Es un verde valle plantado de naranjos y vides en armonía con los pinos que cubren las laderas. Un exuberante rincón arrancado a las secas tierras del interior a base de riegos por goteo. Acabo de subir la ladera para encontrar un gigantesco depósito de agua a mi izquierda, el camino enfila ahora la bajada hacia el barranco de la Canaleja y de allí hacia Chiva, pasando por delante de un cuidado albergue municipal cerrado a cal y canto, cruzando el paso subterráneo del Ave y entrando en el pueblo.
Las obras en la calle que baja hacia la plaza de las fuentes me obliga a dar un rodeo antes de poder cargar agua y refrescarme del bochornoso calor que a pesar de todo me acompaña. Estoy bebiendo tanta agua que me pesa el estómago y no voy del todo cómodo pero no puedo dejar de beber si no quiero tener una pájara por deshidratación, es un círculo vicioso que me hace sentirme mal haga lo que haga. El cansancio, producido por el calor más que nada no da tregua y empieza a sobrecargarme las piernas. El círculo ya es una bola de nieve cuesta abajo. Llego a Cheste y cojo el camino que me llevará por el barranco del Poyo, no tengo ganas de carretera hasta el desvío de Pozalet. El misterio de las aguas del barranco no puedo resolverlo; hay dos pasos por los que hay que cruzar las aguas pero a veces no las cruzas siendo que el agua sigue su recorrido. Aun así me gusta este camino de piedras y tierra más apto para nuestra especialidad que la carretera.
Me desvío para ver una granja de toros que siguen con su rutina a pesar del fotógrafo que los observa, poco después serán unas rapaces quienes justo encima mío se llaman y me sobrevuelan, no creía ir tan mal, solo espero que no lleguen los cuervos o los buitres.
Luego unas plantas a modo de acacias, quizá lo son, muestran sus enormes espinas al viento, y así llego al final de este tramo que me ha deparado hoy mucho entretenimiento.
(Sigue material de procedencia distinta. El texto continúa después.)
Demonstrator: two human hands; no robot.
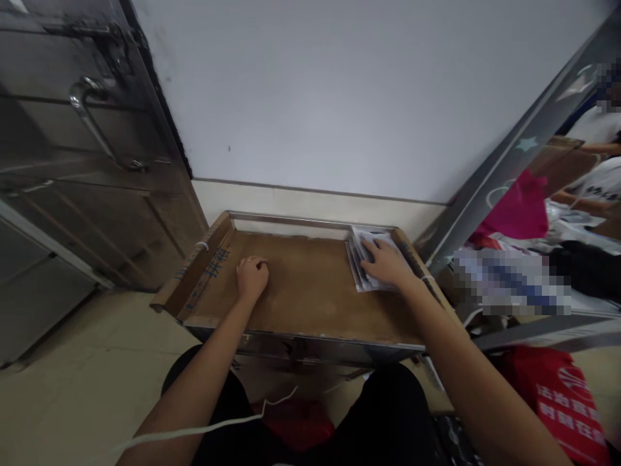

Salgo hacia Pozalet y luego recorto por el Altico de los Pinos para acercarme a la pedrera y de allí al camino de Cheste que me bajará a Porxinos, ya solo queda entrar en el pueblo y tomar esa cerveza que me reponga de los minerales que no me aporta el agua. Bonita ruta en definitiva que me ha aportado más de lo que esperaba, no la pondré entre las favoritas pero el placer de haberla rodado no me lo quita nadie. Hasta la próxima.